Activity
Copy each line below that has "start".

== Dataset section ==

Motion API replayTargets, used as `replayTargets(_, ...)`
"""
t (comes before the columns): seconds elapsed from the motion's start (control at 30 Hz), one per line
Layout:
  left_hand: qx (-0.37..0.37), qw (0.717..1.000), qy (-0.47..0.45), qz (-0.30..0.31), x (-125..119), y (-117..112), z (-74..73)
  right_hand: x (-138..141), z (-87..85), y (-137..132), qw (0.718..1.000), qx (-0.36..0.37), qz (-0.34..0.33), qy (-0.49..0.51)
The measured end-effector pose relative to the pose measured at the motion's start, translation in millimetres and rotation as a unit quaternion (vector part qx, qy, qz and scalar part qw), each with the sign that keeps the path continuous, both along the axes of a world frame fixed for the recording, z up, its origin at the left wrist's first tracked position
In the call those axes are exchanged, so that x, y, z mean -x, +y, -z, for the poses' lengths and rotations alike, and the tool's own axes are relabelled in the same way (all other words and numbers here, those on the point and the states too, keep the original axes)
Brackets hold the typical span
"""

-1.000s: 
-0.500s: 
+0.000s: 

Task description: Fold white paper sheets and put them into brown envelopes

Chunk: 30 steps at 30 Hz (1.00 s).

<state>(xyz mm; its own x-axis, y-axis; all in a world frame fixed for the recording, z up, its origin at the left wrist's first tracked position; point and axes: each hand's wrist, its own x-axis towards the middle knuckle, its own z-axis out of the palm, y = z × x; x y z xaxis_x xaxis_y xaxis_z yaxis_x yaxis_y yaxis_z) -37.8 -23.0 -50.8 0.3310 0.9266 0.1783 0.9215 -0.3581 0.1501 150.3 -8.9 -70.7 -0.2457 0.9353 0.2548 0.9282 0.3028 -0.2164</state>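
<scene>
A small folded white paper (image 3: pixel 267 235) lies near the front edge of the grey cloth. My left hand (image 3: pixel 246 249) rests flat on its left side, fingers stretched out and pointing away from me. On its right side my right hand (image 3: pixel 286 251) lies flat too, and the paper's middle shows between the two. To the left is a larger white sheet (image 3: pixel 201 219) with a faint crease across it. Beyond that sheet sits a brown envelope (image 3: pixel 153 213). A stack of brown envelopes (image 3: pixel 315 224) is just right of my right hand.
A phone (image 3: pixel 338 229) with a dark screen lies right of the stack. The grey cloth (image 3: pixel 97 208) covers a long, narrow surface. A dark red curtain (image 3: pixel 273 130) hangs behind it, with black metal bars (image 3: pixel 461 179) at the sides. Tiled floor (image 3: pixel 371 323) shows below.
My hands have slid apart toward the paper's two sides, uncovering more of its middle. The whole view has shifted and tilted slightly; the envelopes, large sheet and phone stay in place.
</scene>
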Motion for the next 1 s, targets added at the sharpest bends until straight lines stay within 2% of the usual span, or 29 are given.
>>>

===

Completed exercise
t (comes before the columns): seconds elapsed from the motion's start (control at 30 Hz), one per line
The measured end-effector pose relative to the pose measured at the motion's start, translation in millimetres and rotation as a unit quaternion (vector part qx, qy, qz and scalar part qw), each with the sign that keeps the path continuous, both along the axes of a world frame fixed for the recording, z up, its origin at the left wrist's first tracked position

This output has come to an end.